Exercise: Which lines below contain the word "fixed"? Copy each one.

□ □ □

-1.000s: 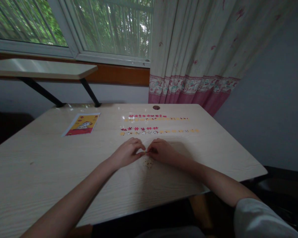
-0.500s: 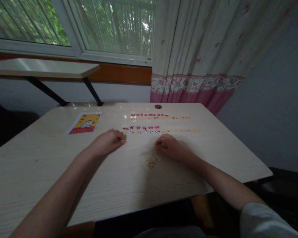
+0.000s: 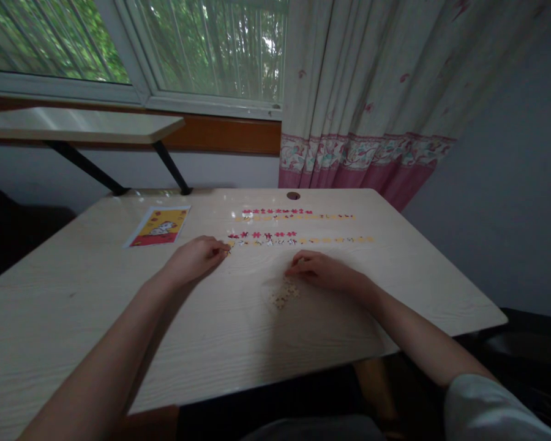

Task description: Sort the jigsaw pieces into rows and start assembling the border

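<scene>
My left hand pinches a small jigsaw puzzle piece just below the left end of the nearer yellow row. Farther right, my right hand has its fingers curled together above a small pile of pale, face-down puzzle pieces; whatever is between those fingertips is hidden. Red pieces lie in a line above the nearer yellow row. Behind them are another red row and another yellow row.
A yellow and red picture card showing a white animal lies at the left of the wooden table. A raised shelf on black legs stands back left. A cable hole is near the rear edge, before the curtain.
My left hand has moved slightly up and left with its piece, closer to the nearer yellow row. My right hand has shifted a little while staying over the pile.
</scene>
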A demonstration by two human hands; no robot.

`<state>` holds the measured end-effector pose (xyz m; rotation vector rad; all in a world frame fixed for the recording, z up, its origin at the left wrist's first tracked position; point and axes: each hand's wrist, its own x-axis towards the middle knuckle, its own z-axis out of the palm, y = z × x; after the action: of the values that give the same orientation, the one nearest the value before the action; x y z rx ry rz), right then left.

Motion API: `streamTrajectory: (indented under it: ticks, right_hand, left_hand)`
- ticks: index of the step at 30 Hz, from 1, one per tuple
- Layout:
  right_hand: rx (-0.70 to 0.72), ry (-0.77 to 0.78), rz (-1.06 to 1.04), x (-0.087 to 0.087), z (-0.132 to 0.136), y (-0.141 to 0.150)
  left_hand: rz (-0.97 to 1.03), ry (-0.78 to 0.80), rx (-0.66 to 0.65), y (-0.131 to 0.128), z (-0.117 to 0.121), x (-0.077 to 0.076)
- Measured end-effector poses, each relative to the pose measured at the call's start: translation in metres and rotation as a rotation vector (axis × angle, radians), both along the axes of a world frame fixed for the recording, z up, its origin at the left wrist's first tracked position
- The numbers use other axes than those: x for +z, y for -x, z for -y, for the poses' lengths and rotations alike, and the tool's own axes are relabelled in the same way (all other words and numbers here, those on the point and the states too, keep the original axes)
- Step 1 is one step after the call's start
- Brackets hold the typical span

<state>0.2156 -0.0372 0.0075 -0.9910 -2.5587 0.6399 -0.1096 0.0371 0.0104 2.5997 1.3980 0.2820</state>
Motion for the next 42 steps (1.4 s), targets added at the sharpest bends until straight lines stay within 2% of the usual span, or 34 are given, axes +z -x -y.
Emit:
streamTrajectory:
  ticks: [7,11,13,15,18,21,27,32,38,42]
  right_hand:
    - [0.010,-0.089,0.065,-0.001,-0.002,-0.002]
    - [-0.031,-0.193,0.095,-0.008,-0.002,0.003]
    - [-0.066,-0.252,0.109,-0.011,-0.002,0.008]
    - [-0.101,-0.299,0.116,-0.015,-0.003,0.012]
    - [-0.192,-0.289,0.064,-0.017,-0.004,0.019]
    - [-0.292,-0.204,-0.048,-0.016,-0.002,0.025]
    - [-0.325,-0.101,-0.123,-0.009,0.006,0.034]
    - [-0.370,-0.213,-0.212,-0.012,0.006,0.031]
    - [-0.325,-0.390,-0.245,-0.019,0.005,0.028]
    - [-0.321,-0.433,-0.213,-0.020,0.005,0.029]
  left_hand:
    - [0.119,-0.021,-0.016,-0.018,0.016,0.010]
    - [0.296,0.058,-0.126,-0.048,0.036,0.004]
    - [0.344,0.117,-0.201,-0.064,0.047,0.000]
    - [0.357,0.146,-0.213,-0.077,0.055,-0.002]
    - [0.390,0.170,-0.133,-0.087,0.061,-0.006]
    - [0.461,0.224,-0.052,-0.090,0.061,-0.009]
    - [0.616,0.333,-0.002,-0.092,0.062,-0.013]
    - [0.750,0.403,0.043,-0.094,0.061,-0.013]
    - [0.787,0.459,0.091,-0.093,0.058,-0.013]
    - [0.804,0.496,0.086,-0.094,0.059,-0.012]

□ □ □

Response:
`<state>` holds the measured end-effector pose (xyz m; rotation vector rad; all in a world frame fixed for the recording, z up, its origin at the left wrist's first tracked position; point and axes: each hand's wrist, its own x-axis towards the middle knuckle, its own z-axis out of the palm, y = z × x; after the action: of the values that give the same orientation, the one nearest the value before the action; x y z rx ry rz), right then left.
- Measured end-effector poses, each relative to the pose measured at the call's start: translation in metres and rotation as a rotation vector (axis × angle, radians), both along the axes of a world frame fixed for the recording, z up, its origin at the left wrist's first tracked position

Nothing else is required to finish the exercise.